What to do.
Each line below is to be written out in full, exactly as shown.

Collected data section start

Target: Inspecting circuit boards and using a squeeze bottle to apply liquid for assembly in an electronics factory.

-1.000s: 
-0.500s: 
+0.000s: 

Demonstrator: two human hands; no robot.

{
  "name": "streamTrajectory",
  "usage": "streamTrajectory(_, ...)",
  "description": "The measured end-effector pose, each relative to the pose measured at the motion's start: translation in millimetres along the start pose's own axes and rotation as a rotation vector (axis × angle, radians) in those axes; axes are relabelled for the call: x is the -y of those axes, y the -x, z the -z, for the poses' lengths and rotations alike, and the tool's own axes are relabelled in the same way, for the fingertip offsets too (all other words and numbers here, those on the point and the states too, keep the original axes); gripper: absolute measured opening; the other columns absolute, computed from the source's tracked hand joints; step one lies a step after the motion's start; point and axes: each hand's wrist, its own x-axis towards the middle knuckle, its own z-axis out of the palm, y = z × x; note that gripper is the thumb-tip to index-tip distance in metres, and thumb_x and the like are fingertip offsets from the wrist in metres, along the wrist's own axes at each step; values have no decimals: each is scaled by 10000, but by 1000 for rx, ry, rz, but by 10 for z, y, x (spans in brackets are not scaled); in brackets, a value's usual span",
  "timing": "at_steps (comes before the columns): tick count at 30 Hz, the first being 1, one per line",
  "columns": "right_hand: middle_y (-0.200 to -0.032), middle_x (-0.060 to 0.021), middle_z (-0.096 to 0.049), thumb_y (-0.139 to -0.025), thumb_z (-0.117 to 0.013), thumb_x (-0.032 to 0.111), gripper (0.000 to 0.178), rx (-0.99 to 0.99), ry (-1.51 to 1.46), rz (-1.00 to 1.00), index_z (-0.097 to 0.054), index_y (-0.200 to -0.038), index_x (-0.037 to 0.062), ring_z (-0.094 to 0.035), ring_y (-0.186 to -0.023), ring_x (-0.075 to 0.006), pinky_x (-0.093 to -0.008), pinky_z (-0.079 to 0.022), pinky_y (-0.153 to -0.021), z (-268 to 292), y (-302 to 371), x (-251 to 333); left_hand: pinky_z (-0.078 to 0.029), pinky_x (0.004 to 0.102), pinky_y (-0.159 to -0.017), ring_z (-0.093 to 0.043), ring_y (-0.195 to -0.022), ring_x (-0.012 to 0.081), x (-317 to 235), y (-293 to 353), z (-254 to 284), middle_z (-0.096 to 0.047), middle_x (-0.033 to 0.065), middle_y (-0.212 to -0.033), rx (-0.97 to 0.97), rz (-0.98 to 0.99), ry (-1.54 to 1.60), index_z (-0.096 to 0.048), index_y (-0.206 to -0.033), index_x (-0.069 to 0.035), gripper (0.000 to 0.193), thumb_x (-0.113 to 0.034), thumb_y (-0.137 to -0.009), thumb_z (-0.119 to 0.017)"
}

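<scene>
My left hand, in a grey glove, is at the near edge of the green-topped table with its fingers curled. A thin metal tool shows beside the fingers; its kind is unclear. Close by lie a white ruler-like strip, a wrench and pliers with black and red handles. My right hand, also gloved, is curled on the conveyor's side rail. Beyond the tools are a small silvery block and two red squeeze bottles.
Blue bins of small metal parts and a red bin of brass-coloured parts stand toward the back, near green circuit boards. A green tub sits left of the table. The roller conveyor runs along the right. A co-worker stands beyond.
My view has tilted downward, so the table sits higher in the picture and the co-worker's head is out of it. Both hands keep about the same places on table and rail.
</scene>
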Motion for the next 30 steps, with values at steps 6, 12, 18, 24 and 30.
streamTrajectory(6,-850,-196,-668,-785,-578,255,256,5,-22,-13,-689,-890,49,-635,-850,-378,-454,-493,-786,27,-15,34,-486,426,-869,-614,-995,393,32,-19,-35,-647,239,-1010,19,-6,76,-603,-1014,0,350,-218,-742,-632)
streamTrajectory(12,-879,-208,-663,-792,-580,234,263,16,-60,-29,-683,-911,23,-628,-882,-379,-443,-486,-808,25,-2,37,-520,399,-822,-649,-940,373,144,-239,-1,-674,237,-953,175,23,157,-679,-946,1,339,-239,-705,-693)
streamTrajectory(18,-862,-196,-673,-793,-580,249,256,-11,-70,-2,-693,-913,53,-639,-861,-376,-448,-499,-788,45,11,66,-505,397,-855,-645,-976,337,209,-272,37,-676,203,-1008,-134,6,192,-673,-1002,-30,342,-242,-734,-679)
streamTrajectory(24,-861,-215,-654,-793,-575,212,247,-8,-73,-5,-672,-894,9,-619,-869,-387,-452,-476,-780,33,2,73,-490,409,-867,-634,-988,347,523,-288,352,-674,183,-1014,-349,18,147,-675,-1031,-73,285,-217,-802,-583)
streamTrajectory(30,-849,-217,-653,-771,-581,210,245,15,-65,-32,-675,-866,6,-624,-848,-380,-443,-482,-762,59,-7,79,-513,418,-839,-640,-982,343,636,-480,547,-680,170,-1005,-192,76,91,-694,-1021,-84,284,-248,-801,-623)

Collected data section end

Reply to the exercise.
Target: Inspecting circuit boards and using a squeeze bottle to apply liquid for assembly in an electronics factory.

-1.000s: 
-0.500s: 
+0.000s: 

Demonstrator: two human hands; no robot.

{
  "name": "streamTrajectory",
  "usage": "streamTrajectory(_, ...)",
  "description": "The measured end-effector pose, each relative to the pose measured at the motion's start: translation in millimetres along the start pose's own axes and rotation as a rotation vector (axis × angle, radians) in those axes; axes are relabelled for the call: x is the -y of those axes, y the -x, z the -z, for the poses' lengths and rotations alike, and the tool's own axes are relabelled in the same way, for the fingertip offsets too (all other words and numbers here, those on the point and the states too, keep the original axes); gripper: absolute measured opening; the other columns absolute, computed from the source's tracked hand joints; step one lies a step after the motion's start; point and axes: each hand's wrist, its own x-axis towards the middle knuckle, its own z-axis out of the palm, y = z × x; note that gripper is the thumb-tip to index-tip distance in metres, and thumb_x and the like are fingertip offsets from the wrist in metres, along the wrist's own axes at each step; values have no decimals: each is scaled by 10000, but by 1000 for rx, ry, rz, but by 10 for z, y, x (spans in brackets are not scaled); in brackets, a value's usual span",
  "timing": "at_steps (comes before the columns): tick count at 30 Hz, the first being 1, one per line",
  "columns": "right_hand: middle_y (-0.200 to -0.032), middle_x (-0.060 to 0.021), middle_z (-0.096 to 0.049), thumb_y (-0.139 to -0.025), thumb_z (-0.117 to 0.013), thumb_x (-0.032 to 0.111), gripper (0.000 to 0.178), rx (-0.99 to 0.99), ry (-1.51 to 1.46), rz (-1.00 to 1.00), index_z (-0.097 to 0.054), index_y (-0.200 to -0.038), index_x (-0.037 to 0.062), ring_z (-0.094 to 0.035), ring_y (-0.186 to -0.023), ring_x (-0.075 to 0.006), pinky_x (-0.093 to -0.008), pinky_z (-0.079 to 0.022), pinky_y (-0.153 to -0.021), z (-268 to 292), y (-302 to 371), x (-251 to 333); left_hand: pinky_z (-0.078 to 0.029), pinky_x (0.004 to 0.102), pinky_y (-0.159 to -0.017), ring_z (-0.093 to 0.043), ring_y (-0.195 to -0.022), ring_x (-0.012 to 0.081), x (-317 to 235), y (-293 to 353), z (-254 to 284), middle_z (-0.096 to 0.047), middle_x (-0.033 to 0.065), middle_y (-0.212 to -0.033), rx (-0.97 to 0.97), rz (-0.98 to 0.99), ry (-1.54 to 1.60), index_z (-0.096 to 0.048), index_y (-0.206 to -0.033), index_x (-0.069 to 0.035), gripper (0.000 to 0.193), thumb_x (-0.113 to 0.034), thumb_y (-0.137 to -0.009), thumb_z (-0.119 to 0.017)"
}

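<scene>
My left hand, in a grey glove, is at the near edge of the green-topped table with its fingers curled. A thin metal tool shows beside the fingers; its kind is unclear. Close by lie a white ruler-like strip, a wrench and pliers with black and red handles. My right hand, also gloved, is curled on the conveyor's side rail. Beyond the tools are a small silvery block and two red squeeze bottles.
Blue bins of small metal parts and a red bin of brass-coloured parts stand toward the back, near green circuit boards. A green tub sits left of the table. The roller conveyor runs along the right. A co-worker stands beyond.
My view has tilted downward, so the table sits higher in the picture and the co-worker's head is out of it. Both hands keep about the same places on table and rail.
</scene>
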Motion for the next 30 steps, with values at steps 6, 12, 18, 24 and 30.
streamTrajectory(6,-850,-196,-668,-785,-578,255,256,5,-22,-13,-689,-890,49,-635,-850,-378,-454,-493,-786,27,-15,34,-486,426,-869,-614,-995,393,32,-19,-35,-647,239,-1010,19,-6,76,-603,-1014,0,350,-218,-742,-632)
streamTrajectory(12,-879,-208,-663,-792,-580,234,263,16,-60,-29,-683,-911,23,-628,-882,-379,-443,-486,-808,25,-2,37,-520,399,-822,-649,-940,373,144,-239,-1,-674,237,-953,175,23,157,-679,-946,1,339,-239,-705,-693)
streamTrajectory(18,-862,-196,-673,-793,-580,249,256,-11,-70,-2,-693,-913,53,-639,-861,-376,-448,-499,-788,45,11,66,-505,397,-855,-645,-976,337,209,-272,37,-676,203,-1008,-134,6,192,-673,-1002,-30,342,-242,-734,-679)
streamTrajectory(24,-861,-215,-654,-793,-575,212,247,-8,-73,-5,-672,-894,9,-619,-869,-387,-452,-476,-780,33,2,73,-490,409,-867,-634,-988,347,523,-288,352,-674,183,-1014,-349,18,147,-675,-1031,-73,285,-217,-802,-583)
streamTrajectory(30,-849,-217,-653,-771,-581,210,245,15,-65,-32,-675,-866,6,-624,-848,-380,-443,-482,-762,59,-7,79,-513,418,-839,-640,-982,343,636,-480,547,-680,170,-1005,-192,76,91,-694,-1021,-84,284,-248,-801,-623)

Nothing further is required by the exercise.